For her unmatched accomplishments and her
continuing dedication to basketball, Recker is The News-Sentinel's choice
for the 1998-99 PrepSports Girls Basketball Player of the Year award.
That comes as no surprise to Columbia City
coach Wayne Krieger, who coached against Recker for four years.
"You had to give her extra-special
preparation," Krieger says. "If you put a guard on her, she could
post up and score. If you put a big kid on her, she could go past her and
score. She was so versatile that you really had to have a lot of help to
defend her."
Perhaps that's why Recker never seemed
to have a bad night. There just wasn't a single defender out there with
the combination of speed, height and smarts to contain her.
Though she was listed as a forward, Recker
regularly played all five positions on the floor over the course of her
prep career.
If she was ever to be slowed down, it was
going to take a total team effort. Sometimes that meant sending two or
three players to swarm her. That's when Recker put her passing skills to
work and teammates Anna Smith, Michelle Shippy and Bridget Horwitz benefited.
"I knew the defense was going to key
on me, so I always knew somebody was going to be open," she says.

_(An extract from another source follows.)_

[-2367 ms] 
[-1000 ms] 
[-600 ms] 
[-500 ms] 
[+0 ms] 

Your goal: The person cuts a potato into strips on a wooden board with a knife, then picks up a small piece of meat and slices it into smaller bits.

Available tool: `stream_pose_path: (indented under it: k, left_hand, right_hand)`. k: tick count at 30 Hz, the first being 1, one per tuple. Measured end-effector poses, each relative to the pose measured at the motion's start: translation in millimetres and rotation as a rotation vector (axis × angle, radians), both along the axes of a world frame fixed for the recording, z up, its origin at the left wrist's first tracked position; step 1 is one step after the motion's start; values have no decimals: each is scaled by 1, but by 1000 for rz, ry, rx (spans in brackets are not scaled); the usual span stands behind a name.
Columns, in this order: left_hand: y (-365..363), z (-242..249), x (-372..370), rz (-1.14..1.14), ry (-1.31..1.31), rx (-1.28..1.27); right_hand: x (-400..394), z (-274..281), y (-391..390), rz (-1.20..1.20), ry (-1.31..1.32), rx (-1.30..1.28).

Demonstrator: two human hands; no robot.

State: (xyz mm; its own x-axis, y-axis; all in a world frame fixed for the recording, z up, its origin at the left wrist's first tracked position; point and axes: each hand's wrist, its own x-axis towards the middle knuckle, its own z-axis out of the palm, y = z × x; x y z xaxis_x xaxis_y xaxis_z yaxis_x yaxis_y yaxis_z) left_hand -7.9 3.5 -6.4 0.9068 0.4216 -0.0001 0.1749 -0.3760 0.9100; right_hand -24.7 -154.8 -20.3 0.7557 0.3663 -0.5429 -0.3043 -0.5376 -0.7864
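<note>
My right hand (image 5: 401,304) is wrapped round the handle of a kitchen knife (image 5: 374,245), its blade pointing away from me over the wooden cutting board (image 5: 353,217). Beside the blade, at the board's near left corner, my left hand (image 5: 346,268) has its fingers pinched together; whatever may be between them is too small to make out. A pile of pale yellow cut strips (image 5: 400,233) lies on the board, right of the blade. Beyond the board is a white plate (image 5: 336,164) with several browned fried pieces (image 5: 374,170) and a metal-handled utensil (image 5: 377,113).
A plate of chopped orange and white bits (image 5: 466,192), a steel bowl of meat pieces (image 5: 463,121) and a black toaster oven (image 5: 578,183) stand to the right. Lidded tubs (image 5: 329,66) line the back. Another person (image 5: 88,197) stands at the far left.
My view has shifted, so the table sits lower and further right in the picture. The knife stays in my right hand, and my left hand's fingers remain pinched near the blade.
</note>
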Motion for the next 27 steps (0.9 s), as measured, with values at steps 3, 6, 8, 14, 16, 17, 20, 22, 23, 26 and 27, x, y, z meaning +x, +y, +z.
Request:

At times Recker's play was too unselfish;
Rohm eventually called for a midseason discussion.
"He pulled me aside and told me I
had to start shooting more with the game on the line," Recker says.
"I remember he asked me whose hands I wanted the ball in at the end
of the game, and I said, 'Well . . . mine, I guess.' "
After she bagged a scholarship to a Big
10 school last summer, it would have been easy for her to take a back seat,
especially with five other seniors to carry the load.
But that's not her style.
Recker actually invested more time in basketball
than ever after she accepted the Spartans' offer.
"It was like a ritual for me,"
she said. "Getting up at 5:30 in the morning (during the summer) for
school practice from 6 to 8. Then going to AAU practice from 10:30 to 12:30.
Then resting up before going to my second AAU practice from 6 to 9 at night.
"It definitely takes some wear and
tear on you. But that's my life. It's worth it."
The results speak for themselves. And Recker's
peers speak for her.
"She is a very, very, very good shooter,"
Carroll senior guard Kate Rolf says.
"She was very hard to guard because
if you left her open for a split second, she would make the shot. I know
she worked hard over the summer and became a leader for her team. She's
not very vocal, but she leads by her actions, and I think that's cool.
I respect her a lot."
Respect is something Recker has earned
from just about every foe she has faced, and that's one of the things most
pleasing to her.
Coming from an athletic family that includes
older brother Luke -- now a sophomore standout at Indiana
University -- she had to put forth a little more to make her own mark.
She still laughs at the memory of opposing
fans and students chanting Luke's name when she touched the ball.
"I felt like I had some expectations
to live up to," Recker says, "but every once in a while I would
look over at the crowd and wink.
"They really had no response for that
at all."
Recker always did have a good answer. Usually
it was putting the ball in the basket.